INSTRUCTIONS FOR THE TASK:
Scan the data, and whenever a line contains "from", copy it.

.....

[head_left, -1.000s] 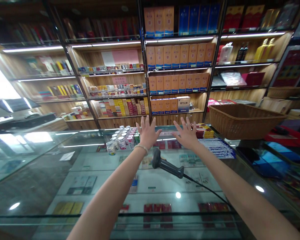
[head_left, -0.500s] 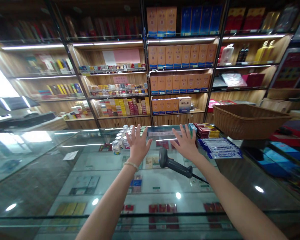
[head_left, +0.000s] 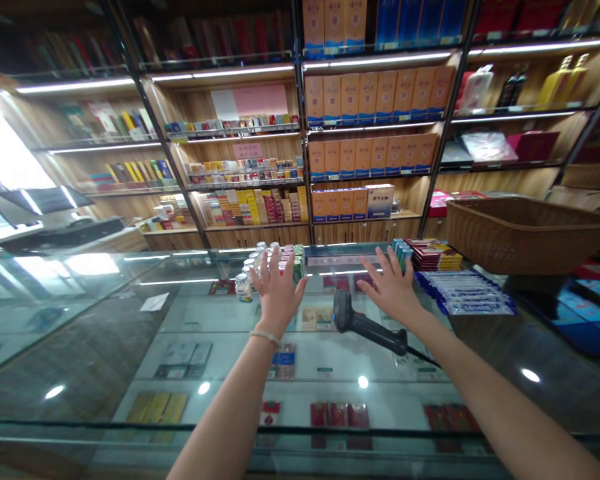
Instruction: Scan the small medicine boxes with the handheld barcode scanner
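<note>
Stocked shop shelves (head_left: 190, 101) rise beyond the reflective glass tabletop (head_left: 325, 348). The right forearm (head_left: 490, 373) could snag the cord (head_left: 425, 357), dragging the barcode scanner (head_left: 373, 327) lying between the left hand (head_left: 279, 297) and right hand (head_left: 393, 290), both open, empty. A low left sweep might topple small bottles (head_left: 243, 289).

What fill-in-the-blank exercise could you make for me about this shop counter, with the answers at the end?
1. The top of the counter under the barcode scanner is made of ____.
2. The left hand and the right hand are holding ____.
3. The bracelet is around the ____ wrist.
4. The wicker basket is nearer to the ____ edge of the picture than to the left edge.

Missing words: glass; nothing; left; right.
</note>
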A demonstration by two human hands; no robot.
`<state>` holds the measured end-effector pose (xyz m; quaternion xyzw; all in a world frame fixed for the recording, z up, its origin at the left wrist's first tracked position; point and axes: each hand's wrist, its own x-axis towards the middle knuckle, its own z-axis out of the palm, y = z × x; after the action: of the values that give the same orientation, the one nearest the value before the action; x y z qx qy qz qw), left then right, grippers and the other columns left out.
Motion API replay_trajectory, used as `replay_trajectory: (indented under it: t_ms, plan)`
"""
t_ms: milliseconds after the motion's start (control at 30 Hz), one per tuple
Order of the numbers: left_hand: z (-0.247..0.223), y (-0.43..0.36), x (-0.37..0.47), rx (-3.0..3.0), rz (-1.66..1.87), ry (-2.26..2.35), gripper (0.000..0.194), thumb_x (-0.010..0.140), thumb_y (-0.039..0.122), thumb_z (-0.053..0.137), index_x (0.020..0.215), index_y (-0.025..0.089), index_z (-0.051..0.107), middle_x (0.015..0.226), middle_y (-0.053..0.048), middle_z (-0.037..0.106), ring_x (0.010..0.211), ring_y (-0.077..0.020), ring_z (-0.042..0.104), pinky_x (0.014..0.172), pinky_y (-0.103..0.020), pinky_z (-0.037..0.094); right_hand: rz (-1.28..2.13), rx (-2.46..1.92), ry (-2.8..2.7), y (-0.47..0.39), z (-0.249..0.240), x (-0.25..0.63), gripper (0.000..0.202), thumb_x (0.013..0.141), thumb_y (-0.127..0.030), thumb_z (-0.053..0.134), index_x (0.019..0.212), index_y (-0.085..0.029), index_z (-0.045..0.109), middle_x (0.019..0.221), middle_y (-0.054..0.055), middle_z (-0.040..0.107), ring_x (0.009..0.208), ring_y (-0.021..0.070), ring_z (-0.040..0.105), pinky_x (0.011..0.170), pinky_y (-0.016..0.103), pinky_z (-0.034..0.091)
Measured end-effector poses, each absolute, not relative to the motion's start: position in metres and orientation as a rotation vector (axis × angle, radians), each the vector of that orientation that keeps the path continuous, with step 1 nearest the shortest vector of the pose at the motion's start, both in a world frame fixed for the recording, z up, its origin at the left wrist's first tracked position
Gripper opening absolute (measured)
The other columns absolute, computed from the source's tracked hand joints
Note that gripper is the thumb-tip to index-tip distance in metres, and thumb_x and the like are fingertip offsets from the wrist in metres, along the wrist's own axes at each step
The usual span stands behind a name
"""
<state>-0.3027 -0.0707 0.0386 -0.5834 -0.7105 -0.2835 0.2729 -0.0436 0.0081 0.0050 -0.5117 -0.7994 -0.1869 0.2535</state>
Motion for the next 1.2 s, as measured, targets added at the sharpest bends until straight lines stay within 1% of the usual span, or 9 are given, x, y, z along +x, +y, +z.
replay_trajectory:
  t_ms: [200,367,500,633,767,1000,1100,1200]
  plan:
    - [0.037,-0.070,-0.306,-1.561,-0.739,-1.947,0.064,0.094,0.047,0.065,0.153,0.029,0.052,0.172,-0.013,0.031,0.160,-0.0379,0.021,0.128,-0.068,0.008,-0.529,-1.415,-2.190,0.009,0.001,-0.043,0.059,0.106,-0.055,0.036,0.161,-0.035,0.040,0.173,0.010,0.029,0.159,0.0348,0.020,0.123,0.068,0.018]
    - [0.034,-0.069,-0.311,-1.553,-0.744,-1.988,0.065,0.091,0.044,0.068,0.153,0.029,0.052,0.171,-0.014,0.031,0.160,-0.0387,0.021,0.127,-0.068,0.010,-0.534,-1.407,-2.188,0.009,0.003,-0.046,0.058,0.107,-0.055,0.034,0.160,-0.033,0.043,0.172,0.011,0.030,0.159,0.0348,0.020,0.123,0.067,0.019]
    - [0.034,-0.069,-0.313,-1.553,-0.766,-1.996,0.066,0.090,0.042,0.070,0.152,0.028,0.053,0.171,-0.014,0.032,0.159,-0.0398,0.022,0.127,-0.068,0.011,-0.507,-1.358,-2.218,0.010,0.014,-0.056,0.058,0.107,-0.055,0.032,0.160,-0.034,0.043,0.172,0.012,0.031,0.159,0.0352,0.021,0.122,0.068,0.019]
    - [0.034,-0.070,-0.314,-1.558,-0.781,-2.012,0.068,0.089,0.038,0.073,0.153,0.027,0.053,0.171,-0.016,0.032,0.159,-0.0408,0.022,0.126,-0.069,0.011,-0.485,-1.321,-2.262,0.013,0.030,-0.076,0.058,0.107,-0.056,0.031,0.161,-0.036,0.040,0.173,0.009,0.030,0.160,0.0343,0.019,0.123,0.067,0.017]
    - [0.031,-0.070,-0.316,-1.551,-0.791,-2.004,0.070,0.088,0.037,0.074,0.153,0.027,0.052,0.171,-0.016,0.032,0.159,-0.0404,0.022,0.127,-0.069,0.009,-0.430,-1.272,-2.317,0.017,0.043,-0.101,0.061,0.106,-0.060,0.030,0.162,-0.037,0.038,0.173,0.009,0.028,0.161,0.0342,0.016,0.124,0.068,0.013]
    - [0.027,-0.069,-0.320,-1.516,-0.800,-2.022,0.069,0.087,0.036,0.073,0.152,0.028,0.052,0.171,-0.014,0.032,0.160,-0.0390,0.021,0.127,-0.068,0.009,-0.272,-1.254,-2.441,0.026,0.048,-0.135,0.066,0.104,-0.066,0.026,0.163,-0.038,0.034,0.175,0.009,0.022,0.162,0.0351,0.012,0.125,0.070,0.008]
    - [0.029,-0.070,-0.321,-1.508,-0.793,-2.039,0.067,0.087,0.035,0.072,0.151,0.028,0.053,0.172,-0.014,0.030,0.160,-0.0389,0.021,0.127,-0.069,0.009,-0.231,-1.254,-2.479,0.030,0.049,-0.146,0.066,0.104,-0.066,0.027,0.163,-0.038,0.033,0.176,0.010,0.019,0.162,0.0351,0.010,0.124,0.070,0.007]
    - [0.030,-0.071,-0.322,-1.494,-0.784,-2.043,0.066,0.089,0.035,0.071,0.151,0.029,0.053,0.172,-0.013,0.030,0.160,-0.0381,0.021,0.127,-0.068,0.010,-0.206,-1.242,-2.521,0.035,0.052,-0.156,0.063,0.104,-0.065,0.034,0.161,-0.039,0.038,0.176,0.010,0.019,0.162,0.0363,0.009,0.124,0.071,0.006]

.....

ANSWER TO THIS TASK:
The other columns absolute, computed from the source's tracked hand joints
Note that gripper is the thumb-tip to index-tip distance in metres, and thumb_x and the like are fingertip offsets from the wrist in metres, along the wrist's own axes at each step

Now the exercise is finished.